Na miejsce skierowani zostali czterej funkcjonariusze Grupy Realizacyjnej. „Kiedy policjanci wjechali na parking sprawca od razu ich zaatakował. W jednej ręce trzymał nóż, a w drugiej młot budowlany, którym zaczął uderzać w szyby radiowozu. Policjanci natychmiast przystąpili do obezwładnienia mężczyzny, jednak był on tak agresywny, że zmuszeni zostali do użycia broni. W efekcie podjętych działań agresor został obezwładniony i zatrzymany” – podkreśliła Liszczyńska.

36-letni mieszkaniec województwa mazowieckiego został niegroźnie ranny w nogę i pachwinę; trafił do szpitala. Funkcjonariusze nie wykluczają, że mężczyzna znajdował się pod wpływem środków psychoaktywnych, dlatego została mu pobrana krew do badań.

W sobotę rzecznik Prokuratury Okręgowej w Poznaniu prok. Michał Smętkowski poinformował PAP, że sprawcy napaści zostały przedstawione zarzuty.

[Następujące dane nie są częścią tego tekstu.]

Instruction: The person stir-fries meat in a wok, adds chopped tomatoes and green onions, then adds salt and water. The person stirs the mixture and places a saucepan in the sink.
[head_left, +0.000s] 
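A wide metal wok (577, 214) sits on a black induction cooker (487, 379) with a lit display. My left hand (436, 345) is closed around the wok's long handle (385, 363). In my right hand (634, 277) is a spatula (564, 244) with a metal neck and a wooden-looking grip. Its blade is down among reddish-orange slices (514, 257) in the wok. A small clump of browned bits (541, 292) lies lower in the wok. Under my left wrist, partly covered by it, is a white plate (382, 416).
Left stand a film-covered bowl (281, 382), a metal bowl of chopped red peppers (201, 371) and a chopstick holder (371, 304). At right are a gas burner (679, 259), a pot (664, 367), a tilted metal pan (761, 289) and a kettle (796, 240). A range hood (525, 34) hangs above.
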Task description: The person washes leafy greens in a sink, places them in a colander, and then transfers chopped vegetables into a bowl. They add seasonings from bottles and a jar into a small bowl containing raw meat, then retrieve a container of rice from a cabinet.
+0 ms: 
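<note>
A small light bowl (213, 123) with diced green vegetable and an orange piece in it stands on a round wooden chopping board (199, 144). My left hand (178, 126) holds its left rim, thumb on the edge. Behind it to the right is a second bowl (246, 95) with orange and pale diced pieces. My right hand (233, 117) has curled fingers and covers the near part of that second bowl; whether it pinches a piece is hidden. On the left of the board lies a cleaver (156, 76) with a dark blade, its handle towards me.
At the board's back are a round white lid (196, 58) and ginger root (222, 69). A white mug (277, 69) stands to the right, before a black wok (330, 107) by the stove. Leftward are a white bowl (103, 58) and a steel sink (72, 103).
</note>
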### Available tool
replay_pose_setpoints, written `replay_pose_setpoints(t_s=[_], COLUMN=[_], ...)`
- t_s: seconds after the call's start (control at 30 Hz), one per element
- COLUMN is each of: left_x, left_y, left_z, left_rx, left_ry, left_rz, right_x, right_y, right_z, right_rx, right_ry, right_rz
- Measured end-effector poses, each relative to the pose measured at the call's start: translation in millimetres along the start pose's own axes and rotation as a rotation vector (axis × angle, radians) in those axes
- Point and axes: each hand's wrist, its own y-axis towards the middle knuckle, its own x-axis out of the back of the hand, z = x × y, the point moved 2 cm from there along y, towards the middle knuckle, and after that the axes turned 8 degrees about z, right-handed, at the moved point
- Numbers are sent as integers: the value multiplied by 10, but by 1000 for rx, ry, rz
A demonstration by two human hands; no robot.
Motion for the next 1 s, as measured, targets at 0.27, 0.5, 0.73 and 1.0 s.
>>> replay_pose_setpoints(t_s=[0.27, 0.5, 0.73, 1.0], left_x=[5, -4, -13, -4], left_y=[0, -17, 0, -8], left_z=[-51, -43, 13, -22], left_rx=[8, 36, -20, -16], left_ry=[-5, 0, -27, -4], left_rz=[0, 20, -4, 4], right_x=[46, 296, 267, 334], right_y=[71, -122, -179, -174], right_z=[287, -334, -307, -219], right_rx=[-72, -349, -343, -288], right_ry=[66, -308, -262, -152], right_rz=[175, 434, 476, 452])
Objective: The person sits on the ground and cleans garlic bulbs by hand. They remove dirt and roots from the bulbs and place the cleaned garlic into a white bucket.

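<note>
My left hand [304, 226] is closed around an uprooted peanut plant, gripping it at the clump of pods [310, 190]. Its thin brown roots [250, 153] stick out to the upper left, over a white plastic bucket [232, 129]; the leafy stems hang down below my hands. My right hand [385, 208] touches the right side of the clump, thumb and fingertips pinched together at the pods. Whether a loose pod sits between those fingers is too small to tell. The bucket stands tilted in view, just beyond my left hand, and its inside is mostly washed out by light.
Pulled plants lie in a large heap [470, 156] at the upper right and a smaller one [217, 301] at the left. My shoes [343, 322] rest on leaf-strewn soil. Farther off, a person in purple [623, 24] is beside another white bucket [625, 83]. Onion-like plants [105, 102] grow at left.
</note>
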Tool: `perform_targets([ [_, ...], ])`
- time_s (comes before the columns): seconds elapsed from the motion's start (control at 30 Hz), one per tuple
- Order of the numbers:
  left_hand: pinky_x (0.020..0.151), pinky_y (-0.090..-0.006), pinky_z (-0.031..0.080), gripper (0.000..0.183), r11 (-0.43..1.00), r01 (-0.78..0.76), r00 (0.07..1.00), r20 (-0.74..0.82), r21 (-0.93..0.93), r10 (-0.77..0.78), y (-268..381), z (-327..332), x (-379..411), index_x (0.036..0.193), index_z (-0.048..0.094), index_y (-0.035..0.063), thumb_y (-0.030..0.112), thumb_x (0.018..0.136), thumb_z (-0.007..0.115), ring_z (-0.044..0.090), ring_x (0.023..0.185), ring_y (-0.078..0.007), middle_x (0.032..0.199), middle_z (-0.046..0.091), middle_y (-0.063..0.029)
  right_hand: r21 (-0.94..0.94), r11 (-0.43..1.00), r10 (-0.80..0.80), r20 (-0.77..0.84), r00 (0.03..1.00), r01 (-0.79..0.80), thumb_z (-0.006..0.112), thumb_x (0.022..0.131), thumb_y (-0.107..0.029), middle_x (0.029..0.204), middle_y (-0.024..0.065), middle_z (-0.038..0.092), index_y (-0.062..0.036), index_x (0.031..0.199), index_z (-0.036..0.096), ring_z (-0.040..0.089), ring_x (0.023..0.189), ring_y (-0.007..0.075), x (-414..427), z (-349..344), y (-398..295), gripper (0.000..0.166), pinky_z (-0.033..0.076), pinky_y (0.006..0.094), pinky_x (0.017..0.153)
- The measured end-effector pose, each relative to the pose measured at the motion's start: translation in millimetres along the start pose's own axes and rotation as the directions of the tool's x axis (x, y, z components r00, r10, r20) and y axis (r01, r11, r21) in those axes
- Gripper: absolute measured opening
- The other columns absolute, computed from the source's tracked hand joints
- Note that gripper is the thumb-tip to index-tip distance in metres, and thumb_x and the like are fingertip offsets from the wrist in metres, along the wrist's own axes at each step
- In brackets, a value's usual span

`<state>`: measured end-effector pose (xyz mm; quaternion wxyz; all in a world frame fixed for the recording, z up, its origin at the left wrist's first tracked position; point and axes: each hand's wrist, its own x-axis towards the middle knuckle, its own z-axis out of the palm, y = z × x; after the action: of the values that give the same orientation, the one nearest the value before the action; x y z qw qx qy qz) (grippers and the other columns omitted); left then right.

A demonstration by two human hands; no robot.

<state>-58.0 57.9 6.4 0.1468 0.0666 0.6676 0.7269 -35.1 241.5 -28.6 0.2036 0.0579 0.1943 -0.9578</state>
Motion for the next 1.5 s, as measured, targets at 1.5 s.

„Mężczyźnie przedstawione zostały dwa zarzuty: uszkodzenia mienia, czyli drzwi od sklepu, drzwi samochodu osobowego osoby prywatnej i radiowozu, a ponadto zarzut narażenia na bezpośrednie niebezpieczeństwo utraty życia lub ciężkiego uszczerbku na zdrowiu” – podkreślił Smętkowski.

Jak dodał, prokuratura nie wyklucza, że po przeprowadzeniu dalszych czynności wyjaśniających w tej sprawie zarzuty dla mężczyzny zostaną rozszerzone.

Smętkowski wskazał, że sąd rejonowy w Poznaniu na wniosek prokuratora zastosował wobec mężczyzny tymczasowe aresztowanie na okres trzech miesięcy.